After eight days in theaters, the film's total box office revenue had surpassed ฿300 million.

It became one of only two Thai films in 2025 to cross the ฿100 million mark, alongside The Red Envelope, which was released earlier in the year.

===Critical reception===
Jean, a film analysis and critic from the YouTube channel Viewfinder, noted that most online reactions felt that Death Whisperer 3 did not quite measure up to its two predecessors. Personally, he rated the film 6 out of 10, remarking that "it isn't a great film, but neither is it unwatchably bad."

He compared the franchise to The Conjuring, which was thrilling and entertaining in its first two entries but gradually declined afterward. Still, he highlighted some strengths: Natcha Nina Jessica Padovan the young actress portraying Yee delivered an outstanding performance, while Nadech Kugimiya embodied his role convincingly across every emotional beat. The rest of the actors playing members of the Y family also performed with such authenticity that audiences could truly feel their familial bond. Another notable strength lies in the sound recording and mixing, with the surround sound design being highly immersive. For example, when Yee calls out "Yak", the voice resonates from all directions, making viewers instinctively turn their heads as if the sound were truly coming from around them.

MESO SKT from Daily News usually does not have high expectations for sequels, but she anticipated Death Whisperer 3 because the second film delivered both strong box office results and thrilling suspense. For viewers who missed the first two installments, it might be confusing why Yak is so fierce and skilled in handling spirits.

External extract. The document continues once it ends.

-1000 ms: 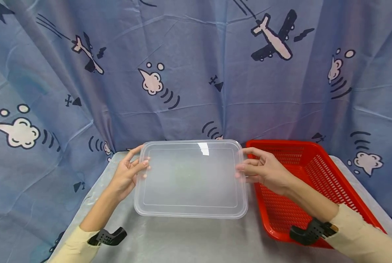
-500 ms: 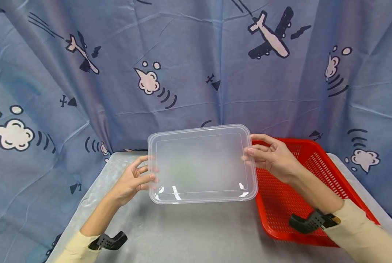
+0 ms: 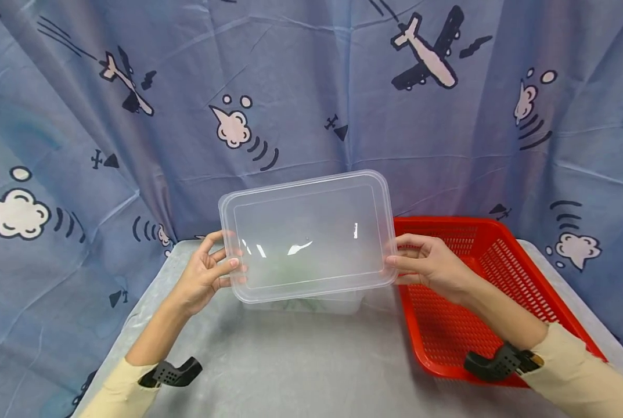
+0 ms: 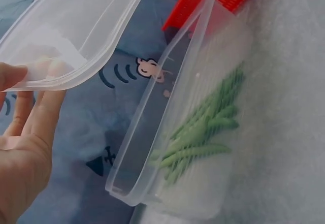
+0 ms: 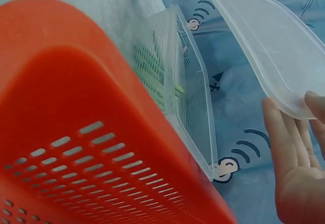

The new cast members performed well without being over the top or distracting, and their roles fit naturally within the story. Some lines of dialogue were predictable, and a few scenes felt unnecessary. She rated the script 6 out of 10.

She believes the ending sets up a possible sequel. Overall, she gave the film 7 out of 10, praising the cast for their strong performances.